Privacy Policy
Lucid — Dream Journal
Last updated: March 26, 2026
1. Who We Are
Lucid ("the App") is developed and operated by the developer ("we", "us", "our"). If you have questions about this policy, contact us at [email protected].
2. Data We Collect
Account Information
- Email address and display name (if you sign up with email, Google, or Apple)
- Authentication tokens from Google or Apple (used solely to verify your identity)
- You may use the App anonymously without providing any personal information
Dream Journal Content
- Voice recordings you create within the App (audio files)
- Dream text — transcripts, edits, summaries, and follow-up answers
- Ratings you assign (clarity, lucidity, sleep quality, restedness)
- Dream analysis data — extracted entities (locations, characters, objects), dream signs, and graph relationships
App Usage & Settings
- Preferences: wake/bed time, notification settings, language, reality check configuration
- Gamification data: streaks, achievements, level/XP
- Your timezone (for scheduling notifications)

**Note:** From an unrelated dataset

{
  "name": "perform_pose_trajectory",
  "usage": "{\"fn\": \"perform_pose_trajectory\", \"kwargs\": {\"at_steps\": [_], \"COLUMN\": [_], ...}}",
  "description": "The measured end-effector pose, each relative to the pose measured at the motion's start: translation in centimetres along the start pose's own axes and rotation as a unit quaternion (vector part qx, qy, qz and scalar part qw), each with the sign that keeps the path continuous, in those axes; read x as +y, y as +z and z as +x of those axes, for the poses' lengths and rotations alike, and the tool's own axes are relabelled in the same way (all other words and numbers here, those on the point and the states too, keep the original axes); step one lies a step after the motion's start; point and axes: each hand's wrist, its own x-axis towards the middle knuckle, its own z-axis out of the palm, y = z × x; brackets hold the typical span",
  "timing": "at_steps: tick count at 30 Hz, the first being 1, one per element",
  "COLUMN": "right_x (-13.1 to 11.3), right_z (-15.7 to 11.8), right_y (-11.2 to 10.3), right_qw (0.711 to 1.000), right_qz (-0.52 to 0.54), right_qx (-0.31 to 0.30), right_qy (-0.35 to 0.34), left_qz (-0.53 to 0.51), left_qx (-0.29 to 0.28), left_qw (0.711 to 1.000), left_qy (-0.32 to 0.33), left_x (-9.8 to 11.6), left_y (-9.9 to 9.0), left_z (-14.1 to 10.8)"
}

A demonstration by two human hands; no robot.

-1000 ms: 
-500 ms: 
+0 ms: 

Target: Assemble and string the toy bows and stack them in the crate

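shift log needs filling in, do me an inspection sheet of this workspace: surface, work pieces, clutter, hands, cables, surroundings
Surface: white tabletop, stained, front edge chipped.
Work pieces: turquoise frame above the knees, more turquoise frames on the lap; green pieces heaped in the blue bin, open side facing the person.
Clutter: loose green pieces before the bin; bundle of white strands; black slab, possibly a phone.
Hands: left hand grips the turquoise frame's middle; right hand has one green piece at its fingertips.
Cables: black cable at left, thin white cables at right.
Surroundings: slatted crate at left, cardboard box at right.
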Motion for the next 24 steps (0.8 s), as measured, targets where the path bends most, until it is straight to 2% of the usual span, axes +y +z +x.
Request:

- Device push token (to deliver notifications to your device)
Analytics & Diagnostics
- Anonymous usage events (e.g. "dream saved", "map viewed") — no dream content is included
- Crash reports and error logs (without personally identifiable information)
3. How We Use Your Data
- Core functionality: transcribing audio, analyzing dreams, building your dream map, generating personalized insights and intentions
- Sync across devices: keeping your journal backed up and accessible
- Notifications: sending reminders, reality checks, and WBTB alarms at your chosen times
- Improving the App: understanding usage patterns and fixing bugs
We do not sell your data. We do not use your dream content for advertising. We do not train AI models on your data.
4. Third-Party Services
We use the following third-party services to provide App functionality:
| Service | Purpose | Data Shared |
|---|
| OpenAI | Speech-to-text, dream analysis, text-to-speech | Audio recordings, dream text |
| Google Sign-In | Authentication | OAuth token (email, name) |
| Apple Sign-In | Authentication | Identity token (email, name) |
| Firebase Cloud Messaging | Push notifications | Device push token |
| Sentry | Error tracking | Crash reports (no PII) |
| PostHog | Product analytics | Anonymous usage events |
Each service processes data according to their own privacy policies. We send only the minimum data required for each service to function.
5. Data Storage & Security
- Dream data is stored locally on your device (SQLite) and synced to our server (PostgreSQL on Railway) over encrypted connections (HTTPS/TLS)
- Audio files are stored on our server and accessible only to your account
- Passwords are hashed with bcrypt and never stored in plain text
- Authentication tokens are stored in your device's secure keychain (expo-secure-store)
6. Data Retention
- Your data is retained as long as your account is active
- When you log out, all local data is deleted from your device
- You can request full account deletion by emailing [email protected]
7. Your Rights
You have the right to:
- Access your data — your full dream journal is available in the App at all times
- Delete your data — request account and data deletion via email
- Use the App anonymously — no email or personal information required
- Opt out of analytics — contact us and we will disable tracking for your account
8. Children's Privacy
Lucid is not directed at children under 13. We do not knowingly collect data from children under 13. If you believe a child has provided us with personal information, please contact us so we can delete it.
9. Changes to This Policy
We may update this policy from time to time. We will notify users of material changes through the App or by email. Continued use of the App after changes constitutes acceptance of the updated policy.